I’m as excited as the next guy about the Oasis reunion shows, even though I’ll probably see them only if they play in the tri-state area and I’m magically gifted tickets. But I’m not holding my breath, especially since I’ve seen them before. So I’m good.
But the one bit of Oasis lore that does keep me awake at night is the origin of the term “Champagne Supernova,” which I’m sure you know happens to be the name of the sixth single off the band’s smash 1995 album (What's the Story) Morning Glory?, and the best song by the Gallaghers to do at karaoke in my humble opinion. You get a roomful of drunk people at any point in the evening singing the chorus and it’s magic.

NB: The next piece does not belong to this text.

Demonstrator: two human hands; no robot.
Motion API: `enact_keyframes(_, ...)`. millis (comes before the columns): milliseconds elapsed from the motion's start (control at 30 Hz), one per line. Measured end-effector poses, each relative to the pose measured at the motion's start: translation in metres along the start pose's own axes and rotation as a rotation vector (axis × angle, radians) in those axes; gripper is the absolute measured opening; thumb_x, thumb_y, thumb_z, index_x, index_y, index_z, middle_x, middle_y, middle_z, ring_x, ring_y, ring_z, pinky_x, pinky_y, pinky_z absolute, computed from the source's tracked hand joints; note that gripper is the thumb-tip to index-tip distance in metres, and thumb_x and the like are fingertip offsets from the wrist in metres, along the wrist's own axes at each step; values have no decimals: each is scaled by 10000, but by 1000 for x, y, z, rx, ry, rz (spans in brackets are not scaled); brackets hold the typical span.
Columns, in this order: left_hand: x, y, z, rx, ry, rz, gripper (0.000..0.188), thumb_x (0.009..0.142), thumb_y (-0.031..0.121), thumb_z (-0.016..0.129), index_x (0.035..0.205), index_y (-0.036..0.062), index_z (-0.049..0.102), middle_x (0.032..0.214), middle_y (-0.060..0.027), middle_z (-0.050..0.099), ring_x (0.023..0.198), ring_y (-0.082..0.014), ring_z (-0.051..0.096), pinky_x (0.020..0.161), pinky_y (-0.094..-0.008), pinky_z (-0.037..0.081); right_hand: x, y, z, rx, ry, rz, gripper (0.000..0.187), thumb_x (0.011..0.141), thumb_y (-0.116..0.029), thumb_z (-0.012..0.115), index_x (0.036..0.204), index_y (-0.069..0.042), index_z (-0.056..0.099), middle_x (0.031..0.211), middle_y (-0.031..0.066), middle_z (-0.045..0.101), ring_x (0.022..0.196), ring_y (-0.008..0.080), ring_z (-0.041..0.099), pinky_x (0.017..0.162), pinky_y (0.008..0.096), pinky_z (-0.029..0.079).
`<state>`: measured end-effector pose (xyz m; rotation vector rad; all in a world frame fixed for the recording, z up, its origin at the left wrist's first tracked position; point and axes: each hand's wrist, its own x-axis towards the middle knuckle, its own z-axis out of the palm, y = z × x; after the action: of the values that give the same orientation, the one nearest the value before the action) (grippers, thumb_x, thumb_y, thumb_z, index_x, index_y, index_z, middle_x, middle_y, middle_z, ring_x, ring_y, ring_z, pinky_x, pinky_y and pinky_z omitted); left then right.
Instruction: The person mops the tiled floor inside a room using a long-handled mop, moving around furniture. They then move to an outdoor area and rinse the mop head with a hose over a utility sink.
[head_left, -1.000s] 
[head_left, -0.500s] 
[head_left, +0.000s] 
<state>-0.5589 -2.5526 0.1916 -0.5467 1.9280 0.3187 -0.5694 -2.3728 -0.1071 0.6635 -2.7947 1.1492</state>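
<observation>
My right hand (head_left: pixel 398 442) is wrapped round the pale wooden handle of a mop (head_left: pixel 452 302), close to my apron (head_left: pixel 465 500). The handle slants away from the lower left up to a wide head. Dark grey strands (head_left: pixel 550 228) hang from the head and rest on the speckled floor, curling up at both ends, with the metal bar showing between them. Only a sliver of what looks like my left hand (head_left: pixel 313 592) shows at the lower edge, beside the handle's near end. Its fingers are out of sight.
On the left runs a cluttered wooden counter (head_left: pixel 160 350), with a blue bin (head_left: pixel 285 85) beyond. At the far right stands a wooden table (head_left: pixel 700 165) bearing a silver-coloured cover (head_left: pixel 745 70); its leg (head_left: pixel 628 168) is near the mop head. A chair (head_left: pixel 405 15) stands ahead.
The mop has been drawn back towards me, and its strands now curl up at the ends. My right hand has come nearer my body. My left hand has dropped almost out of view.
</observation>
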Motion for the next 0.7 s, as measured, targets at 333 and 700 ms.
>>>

When asked about the song’s meaning by NME in 1995, Noel Gallagher said “Champagne Supernova” was “probably as psychedelic as I’ll ever get,” and how “The song is a bit of an epic. It's about when you're young and you see people in groups and you think about what they did for you and they did nothing.” He goes on to mention punk rock bands like the Clash and Sex Pistols, as well as the whole Madchester scene the brothers grew up around as having come and gone without making the massive, world-changing impact they’d promised. I love the long answer he gives, especially because it follows his simple explanation for “Morning Glory” as “a cynical song about drugs." “Champagne Supernova” is incredibly cynical, and there is a connection to mind-altering substances since the line “Where were you while we were getting high” was “what we [the band] always say to each other.”
The song has another possible drug connection that I’ve always been fascinated with. The first time I heard about it was some party in Miami in the early-2000s. This was right around when the Strokes had blown up and DJs at Britpop nights started to incorporate the media-defined idea of “garage rock” into the sets. So, more of the Vines and less Count Five, the Seeds, or the Sonics. Miami, also, was trying to get more New York City. The two cities have always had close ties in some of the same ways NYC and L.A. will forever be linked by the people who more or work between the two cities. But the people I was hanging out with in Miami at the time were almost all native to South Florida and had grown up hating where they were from, so they looked north to the city where their parents or grandparents had once lived. One of the regulars who always talked about moving to Manhattan and going to fashion school used to show up to the club and had some arrangement with a bartender where she’d slip him a little baggie of white powder, he’d salt two rims with the stuff, and then pour Champagne into each glass. When I asked somebody what the little ritual was, I was told they drank a Champagne Supernova every Friday to kick things off. It was cocaine around the rim. “That’s where Oasis got the name for the song,” the person who always spoke with a fake British accent, but was actually from Ft. Lauderdale, told me.
Since then, I’ve been obsessed with the little factoid that I’ve never heard anybody from the band say is true. As far as I know, Gallagher has never publically stated what a Champagne Supernova is and has said repeatedly that the lyrics of the song are generally whatever the listener wants them to be about. I was so invested in finding out if the rumor was true or not, that I once got a publication to take me up on my offer to investigate and write about the origin of the Champagne Supernova. The closest I got to an answer was talking to a person living in NYC who used to bartend at a Camden bar at the height of Britpop and claimed they served the Gallaghers, Blur, Jarvis Cocker, and any of the other stars of the era who have likely done a reunion tour by now. His answer was a straightforward no, it wasn’t a thing. “That would be a pretty good waste of coke, wouldn’t it?”
Other Notes
U.S. Open season is the only part of the summer when I go “Gee, it’s cool that some Europeans are visiting New York City.” So I was down to read David Waldstein at the New York Times took on Via Della Pace, the East Village place Italian players love to eat when they’re in town.
Speaking of Italian restaurants, Flora Tsapovsky at Architectural Digest on how pasta joints “started with humble rustic decor but have blossomed into maximalist wonderlands in recent years” is also very much my shit.
There was no lack of tributes to the late, great Gena Rowlands, but Richard Brody’s at The New Yorker hit especially hard. “[O]f all the actresses I’ve ever seen onscreen, [is] the greatest artist.”
David Coggins paid a nice little tribute to the duct tape-covered couch at the old Jack Spade store, and it made me a little bit whimsical for the #menswear days. That was a good shop.
The bit about Miami reminded me of Emily Witt’s wonderful “Miami Party Boom” essay from 2010 in n+1. I don’t know how to link to her substack, but she has a new book coming out in September. That article can be found on n+1 site.
I’d always assumed it was some super drug they invented.